Kayseri’de 2000 yılından bu yana faaliyet gösterdiklerini ve 40 üyeleri bulunduğunu söyleyen Kemal Mete, olayın yaşandığı ilk gece polis ve jandarma karakoluna giderek önce görevlileri ikaz eden, sonrasında ise çocuklarıyla Cevizli'deki General Nurettin Baransel Kışlası'na giderek buradaki tankları durdurarak darbecilere büyük bir darbe vuran Emekli Kıdemli Hava Albay Mustafa Hacımustafaoğulları’nın ASDER üyesi olduğunu söyledi.
28 Şubat süreci sonrasında görevden atıldıktan sonra derneği kurduklarını ifade eden Mete, “Olayı duyar durmaz meydana koşarak yerimizi aldık. İlk günden beri nöbete devam ediyoruz. Demokrasinin yanındayız. Devletimizin arkasındayız. Balyozculara görev verilene kadar FETÖ’cülerden boşalan yerlere görev almaya talibiz” şeklinde konuştu.
ASDER’in askerleri darbeyi nasıl durdurdu?
ASDER üyesi Vehbi Kara da derneğin “as-der.org.tr” adresli web sitesinde yayımlanan “ASDER’in askerleri darbeyi nasıl durdurdu?” başlıklı yazısında direnişi şöyle anlattı:
“15 Temmuz 2016 Kamikaze Fetullahçı Darbesi halkımızın ve sivil toplum örgütlerinin direnişi karşısında fazla direnemedi ve daha gün ağarmaya başlarken sona erdi. 16 Temmuz sabahında darbecilerin büyük bir kısmı teslim olmuş ülkemiz büyük bir tehlikeden kurtulmuştu.

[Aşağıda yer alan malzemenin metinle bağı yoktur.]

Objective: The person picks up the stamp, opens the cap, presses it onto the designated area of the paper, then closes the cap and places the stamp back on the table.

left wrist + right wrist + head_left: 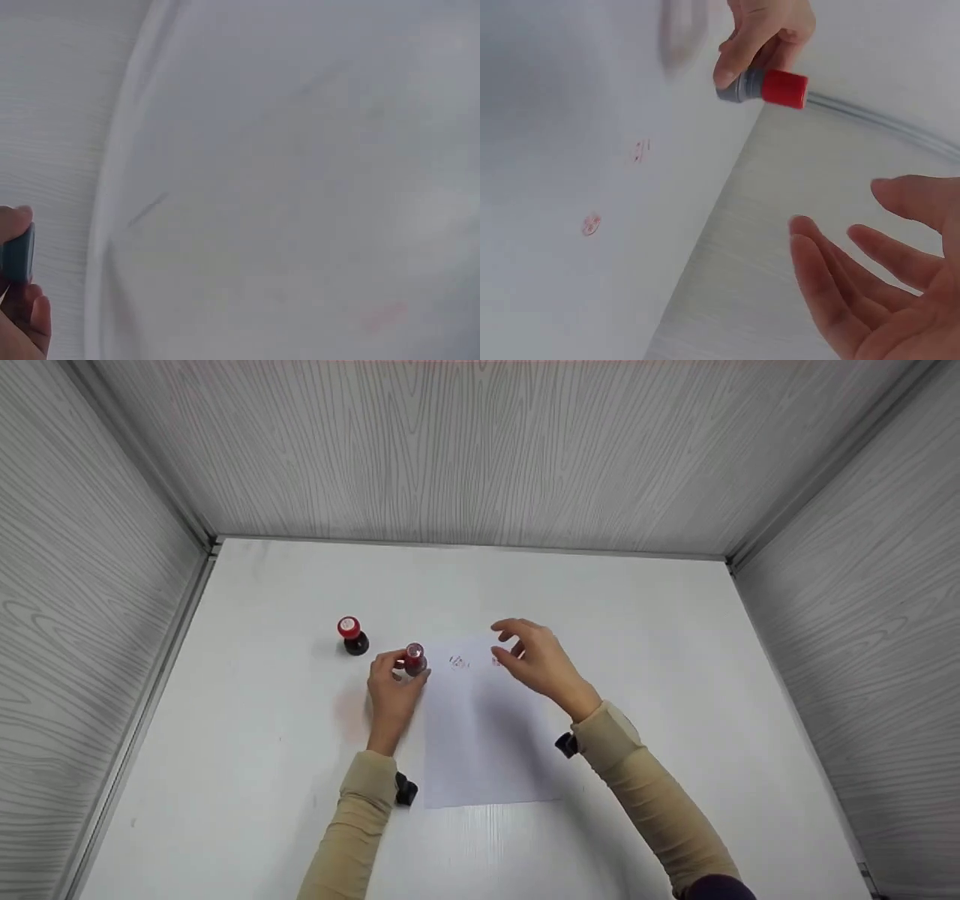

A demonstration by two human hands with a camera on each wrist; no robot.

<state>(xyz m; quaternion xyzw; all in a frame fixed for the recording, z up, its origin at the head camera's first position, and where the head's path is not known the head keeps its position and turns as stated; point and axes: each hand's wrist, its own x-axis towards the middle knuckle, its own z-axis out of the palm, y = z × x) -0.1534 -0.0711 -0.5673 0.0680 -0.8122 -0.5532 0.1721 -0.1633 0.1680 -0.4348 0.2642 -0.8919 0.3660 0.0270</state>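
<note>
My left hand (pixel 391 690) grips a stamp (pixel 763 88) by its dark grey base, thumb on one side and fingers on the other. The red handle end of that stamp points away from the base in the right wrist view. In the left wrist view only part of the dark base (pixel 18 255) shows between thumb and fingers. My right hand (pixel 536 660) hovers over the top right of the white paper (pixel 480 750), fingers apart and loosely bent, holding nothing. Red stamped marks (pixel 591 223) show on the paper near its top edge.
A second stamp (pixel 352 636), with a red top and black base, stands on the white table (pixel 247 720) left of the paper. Grey wood-grain panels (pixel 465 450) enclose the table at the back and both sides.
</note>
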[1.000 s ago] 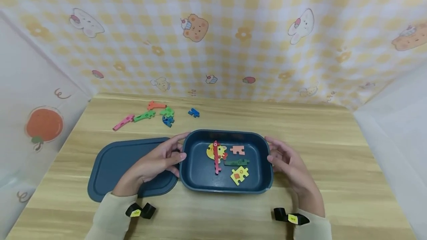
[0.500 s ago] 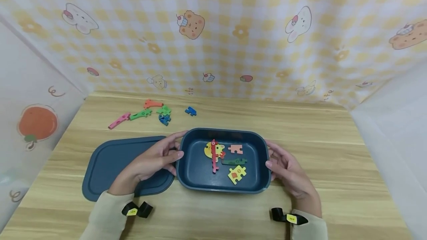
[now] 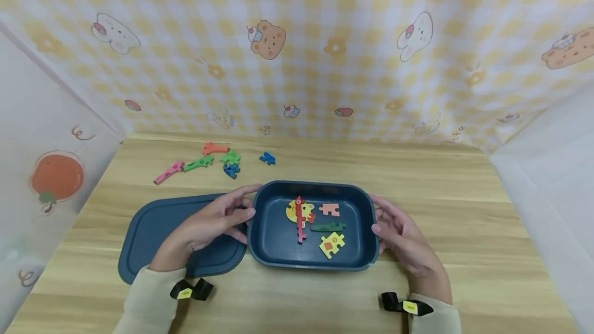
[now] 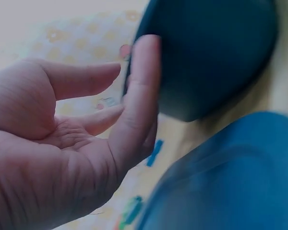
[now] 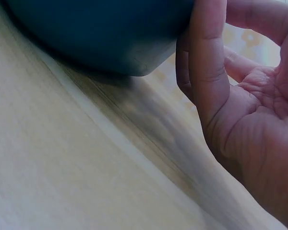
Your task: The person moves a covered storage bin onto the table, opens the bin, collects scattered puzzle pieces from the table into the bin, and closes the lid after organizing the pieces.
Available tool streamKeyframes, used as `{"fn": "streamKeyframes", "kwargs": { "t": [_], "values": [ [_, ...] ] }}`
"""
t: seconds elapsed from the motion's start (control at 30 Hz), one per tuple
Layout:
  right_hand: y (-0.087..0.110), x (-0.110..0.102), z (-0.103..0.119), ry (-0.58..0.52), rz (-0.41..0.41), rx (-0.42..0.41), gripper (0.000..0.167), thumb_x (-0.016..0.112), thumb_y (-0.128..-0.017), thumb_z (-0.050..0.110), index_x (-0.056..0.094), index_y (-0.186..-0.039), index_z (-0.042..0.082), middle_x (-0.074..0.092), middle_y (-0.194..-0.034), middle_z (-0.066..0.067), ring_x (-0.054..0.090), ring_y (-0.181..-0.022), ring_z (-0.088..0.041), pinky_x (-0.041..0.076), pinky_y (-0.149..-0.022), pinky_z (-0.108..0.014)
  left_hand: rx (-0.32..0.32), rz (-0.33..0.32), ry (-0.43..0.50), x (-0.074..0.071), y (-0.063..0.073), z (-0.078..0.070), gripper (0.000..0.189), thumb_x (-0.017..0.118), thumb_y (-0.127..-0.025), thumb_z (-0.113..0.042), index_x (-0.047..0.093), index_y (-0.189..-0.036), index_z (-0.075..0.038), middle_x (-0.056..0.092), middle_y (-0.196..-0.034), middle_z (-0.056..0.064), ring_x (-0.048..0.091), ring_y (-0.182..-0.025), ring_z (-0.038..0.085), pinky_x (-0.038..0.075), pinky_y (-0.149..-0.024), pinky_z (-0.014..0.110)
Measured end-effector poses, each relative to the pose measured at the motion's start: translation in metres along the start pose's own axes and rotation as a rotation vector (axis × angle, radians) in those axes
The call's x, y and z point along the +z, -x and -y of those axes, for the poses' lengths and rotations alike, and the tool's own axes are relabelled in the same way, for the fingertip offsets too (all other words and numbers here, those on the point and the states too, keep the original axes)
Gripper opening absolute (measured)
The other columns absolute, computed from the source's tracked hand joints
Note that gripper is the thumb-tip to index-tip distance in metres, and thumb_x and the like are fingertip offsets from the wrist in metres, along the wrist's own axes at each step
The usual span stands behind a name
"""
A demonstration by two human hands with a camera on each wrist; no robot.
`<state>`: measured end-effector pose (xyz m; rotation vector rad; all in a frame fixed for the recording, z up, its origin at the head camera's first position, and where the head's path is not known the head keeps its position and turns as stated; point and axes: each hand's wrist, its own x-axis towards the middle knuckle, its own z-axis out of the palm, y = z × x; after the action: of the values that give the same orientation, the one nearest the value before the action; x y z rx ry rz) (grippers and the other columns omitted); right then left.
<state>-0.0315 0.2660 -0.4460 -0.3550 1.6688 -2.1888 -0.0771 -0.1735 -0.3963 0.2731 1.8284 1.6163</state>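
Observation:
A dark blue rectangular box sits near the middle of the table in the head view, held at its two short ends. My left hand grips the left end, thumb by the rim and fingers along the outer wall. On the opposite end, my right hand holds the wall in the same way. Inside lie several puzzle pieces: a yellow animal-head piece under a long red piece, a salmon piece, a dark green piece and a yellow piece. The wrist views show the box's outer wall.
A dark blue lid lies flat left of the box, partly under my left forearm. Behind it are loose puzzle pieces: pink, green, orange, light green and blue. Another blue piece lies apart.
The head view shifts slightly. My right thumb has moved a little toward the near side along the rim. Box, lid and pieces keep their places.

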Motion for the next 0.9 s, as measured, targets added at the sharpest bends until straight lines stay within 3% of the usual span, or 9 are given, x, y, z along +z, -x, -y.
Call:
{"fn": "streamKeyframes", "kwargs": {
  "t": [0.13, 0.27, 0.43, 0.6, 0.77, 0.9],
  "values": [
    [0.001, -0.001, -0.001, -0.008, 0.0, 0.007, 0.062, 0.048, -0.105, -0.01, 0.038, -0.163, 0.012, 0.068, -0.117, 0.0, 0.074, -0.085, -0.009, 0.065, -0.064, -0.024, 0.005, -0.027, -0.049, -0.007, 0.001, -0.007, 0.066, 0.053, -0.112, -0.019, 0.021, -0.169, -0.007, 0.05, -0.129, 0.024, 0.063, -0.107, 0.024, 0.068, -0.084, 0.046],
    [0.0, 0.001, 0.001, 0.008, 0.002, -0.005, 0.061, 0.048, -0.106, -0.008, 0.037, -0.163, 0.01, 0.068, -0.117, 0.001, 0.073, -0.085, -0.009, 0.064, -0.064, -0.024, 0.037, -0.109, -0.172, -0.013, -0.005, -0.015, 0.06, 0.051, -0.113, -0.015, 0.026, -0.167, -0.005, 0.053, -0.129, 0.025, 0.064, -0.113, 0.03, 0.067, -0.089, 0.039],
    [0.0, 0.003, 0.002, 0.031, -0.028, -0.007, 0.06, 0.049, -0.106, -0.007, 0.037, -0.163, 0.009, 0.067, -0.116, 0.002, 0.071, -0.082, -0.007, 0.062, -0.061, -0.022, 0.139, -0.223, -0.452, -0.016, -0.023, -0.024, 0.051, 0.052, -0.11, -0.008, 0.041, -0.16, -0.002, 0.06, -0.131, 0.026, 0.064, -0.117, 0.036, 0.062, -0.097, 0.043],
    [-0.002, 0.002, 0.0, 0.052, -0.043, -0.03, 0.059, 0.048, -0.107, -0.006, 0.037, -0.163, 0.007, 0.065, -0.114, 0.0, 0.069, -0.078, -0.006, 0.06, -0.06, -0.02, 0.244, -0.269, -0.753, -0.025, -0.047, -0.036, 0.045, 0.052, -0.111, -0.013, 0.05, -0.155, -0.001, 0.061, -0.14, 0.026, 0.063, -0.124, 0.04, 0.057, -0.1, 0.058],
    [-0.004, 0.002, -0.006, 0.043, -0.062, -0.019, 0.059, 0.05, -0.106, -0.007, 0.038, -0.162, 0.008, 0.065, -0.112, 0.001, 0.069, -0.076, -0.004, 0.06, -0.06, -0.019, 0.274, -0.317, -1.004, -0.035, -0.07, -0.041, 0.044, 0.058, -0.109, -0.016, 0.056, -0.151, -0.003, 0.057, -0.148, 0.022, 0.058, -0.131, 0.041, 0.053, -0.107, 0.06],
    [-0.002, 0.004, -0.007, 0.04, -0.056, -0.015, 0.06, 0.05, -0.106, -0.007, 0.036, -0.163, 0.007, 0.065, -0.115, 0.001, 0.07, -0.076, -0.004, 0.061, -0.06, -0.019, 0.277, -0.336, -1.161, -0.036, -0.088, -0.033, 0.046, 0.063, -0.106, -0.018, 0.058, -0.15, -0.003, 0.058, -0.145, 0.021, 0.057, -0.133, 0.04, 0.052, -0.11, 0.057]
  ]
}}
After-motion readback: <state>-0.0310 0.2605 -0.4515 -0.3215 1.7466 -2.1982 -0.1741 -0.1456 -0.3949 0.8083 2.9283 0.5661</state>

Darbenin başarısız olacağı ta başından belliydi. Böyle bir darbenin “kamikaze” yani intihar olacağını 5 ay öncesinden yazmıştım. Çünkü halktan yana değil de NATO’dan yana hareket eden silahlı kuvvetler, ağa babalarından emir ve talimat gelince darbe yapıyordu. Yıllarca askerlik yapan ve darbecilerin yaptığı fenalıklara şahit olan benim gibi askerler ve halk, darbenin başarısız olması için hep birlikte harekete geçtiler. Sokaklara çıkıp halkı darbecilere karşı durmaya çağırdılar. Ne de olsa bu millet asker milletti, bizim gibi yıllarca profesyonel askerlik yapmış olmasa da askerlik mesleğinin inceliklerine hâkimdiler. ASDER mensuplarından askere nasıl emir verileceğini görmüş darbecilerin alt edileceklerine inanmışlardı.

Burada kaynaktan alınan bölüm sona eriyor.